(Beginning of SUPPLIED INFORMATION)

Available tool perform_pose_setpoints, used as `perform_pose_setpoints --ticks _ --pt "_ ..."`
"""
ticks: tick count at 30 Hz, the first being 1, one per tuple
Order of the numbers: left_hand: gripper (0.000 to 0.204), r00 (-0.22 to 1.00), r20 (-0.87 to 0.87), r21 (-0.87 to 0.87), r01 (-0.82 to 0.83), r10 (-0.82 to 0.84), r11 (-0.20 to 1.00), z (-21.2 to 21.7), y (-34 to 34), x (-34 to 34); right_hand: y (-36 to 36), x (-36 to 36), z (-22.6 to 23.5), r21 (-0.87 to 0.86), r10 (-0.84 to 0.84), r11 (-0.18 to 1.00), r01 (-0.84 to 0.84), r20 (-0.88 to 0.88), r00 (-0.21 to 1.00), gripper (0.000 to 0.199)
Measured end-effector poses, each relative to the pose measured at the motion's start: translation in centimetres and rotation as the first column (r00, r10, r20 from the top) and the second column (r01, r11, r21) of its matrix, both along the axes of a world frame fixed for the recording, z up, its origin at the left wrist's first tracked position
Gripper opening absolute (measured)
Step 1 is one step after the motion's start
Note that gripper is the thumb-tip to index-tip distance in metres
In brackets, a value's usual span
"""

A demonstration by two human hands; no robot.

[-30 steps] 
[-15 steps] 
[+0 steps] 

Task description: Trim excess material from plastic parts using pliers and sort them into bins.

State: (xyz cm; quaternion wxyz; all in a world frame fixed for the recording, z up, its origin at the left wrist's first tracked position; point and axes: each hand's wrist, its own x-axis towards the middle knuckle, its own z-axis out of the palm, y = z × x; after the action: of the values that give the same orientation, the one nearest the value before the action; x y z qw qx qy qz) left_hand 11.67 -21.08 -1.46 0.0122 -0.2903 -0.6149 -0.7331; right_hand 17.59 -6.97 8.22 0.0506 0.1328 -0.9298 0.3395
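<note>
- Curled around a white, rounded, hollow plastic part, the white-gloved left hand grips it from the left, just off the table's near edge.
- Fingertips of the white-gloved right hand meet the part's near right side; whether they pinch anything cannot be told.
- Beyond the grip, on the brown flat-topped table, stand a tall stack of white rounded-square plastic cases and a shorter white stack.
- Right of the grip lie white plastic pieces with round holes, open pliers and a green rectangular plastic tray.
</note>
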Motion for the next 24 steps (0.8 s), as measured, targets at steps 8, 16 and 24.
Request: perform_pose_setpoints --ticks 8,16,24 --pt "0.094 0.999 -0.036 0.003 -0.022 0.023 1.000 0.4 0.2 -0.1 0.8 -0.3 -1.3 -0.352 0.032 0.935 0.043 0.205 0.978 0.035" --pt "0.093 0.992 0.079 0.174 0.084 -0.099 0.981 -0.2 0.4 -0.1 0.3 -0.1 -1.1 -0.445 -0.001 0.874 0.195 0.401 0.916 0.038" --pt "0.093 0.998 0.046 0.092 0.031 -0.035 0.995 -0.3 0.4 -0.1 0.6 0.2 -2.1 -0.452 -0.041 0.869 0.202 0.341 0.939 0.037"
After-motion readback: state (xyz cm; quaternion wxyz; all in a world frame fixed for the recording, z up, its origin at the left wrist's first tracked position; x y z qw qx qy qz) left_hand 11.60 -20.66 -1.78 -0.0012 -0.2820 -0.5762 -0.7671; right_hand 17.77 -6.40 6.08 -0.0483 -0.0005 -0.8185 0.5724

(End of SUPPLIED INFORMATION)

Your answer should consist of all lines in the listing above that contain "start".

WRITTEN SOLUTION >>
Measured end-effector poses, each relative to the pose measured at the motion's start: translation in centimetres and rotation as the first column (r00, r10, r20 from the top) and the second column (r01, r11, r21) of its matrix, both along the axes of a world frame fixed for the recording, z up, its origin at the left wrist's first tracked position
Step 1 is one step after the motion's start

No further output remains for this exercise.